- DATASET EXCERPT:
□ □ □ □ □ □ □
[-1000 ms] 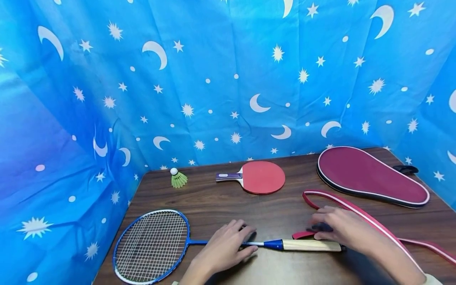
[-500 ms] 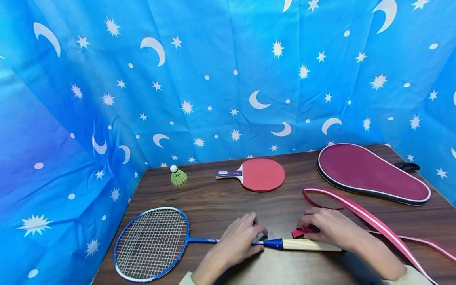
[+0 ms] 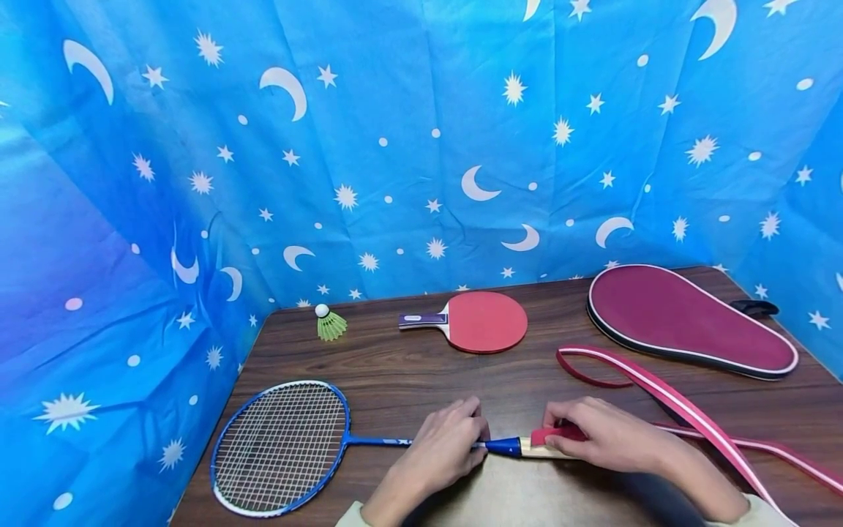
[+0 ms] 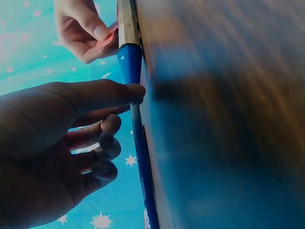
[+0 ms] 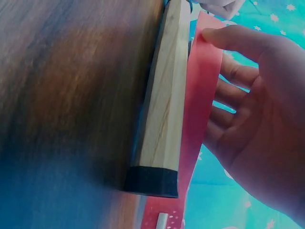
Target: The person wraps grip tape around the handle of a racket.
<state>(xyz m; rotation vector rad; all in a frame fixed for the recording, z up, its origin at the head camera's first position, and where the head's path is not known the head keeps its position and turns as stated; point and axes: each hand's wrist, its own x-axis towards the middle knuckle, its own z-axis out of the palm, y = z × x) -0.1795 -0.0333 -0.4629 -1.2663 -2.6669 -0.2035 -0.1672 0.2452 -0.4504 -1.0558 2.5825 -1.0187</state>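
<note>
A blue-and-white badminton racket (image 3: 282, 448) lies across the front of the table, head to the left, with a bare wooden handle (image 5: 164, 95) capped in black at its end. My left hand (image 3: 443, 445) pinches its shaft between thumb and forefinger, just beside the blue cone (image 4: 130, 62). With my right hand (image 3: 601, 433) I pinch one end of a red overgrip tape (image 5: 202, 81), thumb on its face. That end lies against the handle near the cone in the head view. From there the tape runs along the handle and loops off to the right, showing a white stripe.
Behind the hands lies a red table tennis bat (image 3: 489, 322). A yellow-green shuttlecock (image 3: 331, 324) stands at the back left. At the back right is a maroon bat case (image 3: 678, 318) with a black strap. Blue star-patterned cloth (image 3: 395, 183) hangs behind the brown table (image 3: 369, 373).
My left hand has slid right along the shaft towards the cone. The right hand has taken up the tape's end and brought it left onto the handle.
</note>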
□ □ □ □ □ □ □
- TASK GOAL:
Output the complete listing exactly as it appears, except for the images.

- PROBLEM SOLUTION:
[-1000 ms] 
[-500 ms] 
[+0 ms] 
[+0 ms] 
[+0 ms] 
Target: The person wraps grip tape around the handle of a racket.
<state>(xyz m; rotation vector rad; all in a frame fixed for the recording, z up, its origin at the head camera's first position, and where the head's path is not known the head keeps its position and turns as stated; point and axes: each hand's wrist, its own x-axis towards the middle knuckle, its own z-axis out of the palm, y = z × x) -0.1795 -0.0333 -0.4629 -1.2663 -2.6669 -0.2035 -0.1672 0.2452 -0.4504 -1.0558 2.5825 -1.0187</state>
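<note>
A blue-and-white badminton racket (image 3: 282, 448) lies across the front of the table, head to the left, with a bare wooden handle (image 5: 164, 95) capped in black at its end. My left hand (image 3: 443, 445) pinches its shaft between thumb and forefinger, just beside the blue cone (image 4: 130, 62). With my right hand (image 3: 601, 433) I pinch one end of a red overgrip tape (image 5: 202, 81), thumb on its face. That end lies against the handle near the cone in the head view. From there the tape runs along the handle and loops off to the right, showing a white stripe.
Behind the hands lies a red table tennis bat (image 3: 489, 322). A yellow-green shuttlecock (image 3: 331, 324) stands at the back left. At the back right is a maroon bat case (image 3: 678, 318) with a black strap. Blue star-patterned cloth (image 3: 395, 183) hangs behind the brown table (image 3: 369, 373).
My left hand has slid right along the shaft towards the cone. The right hand has taken up the tape's end and brought it left onto the handle.
</note>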

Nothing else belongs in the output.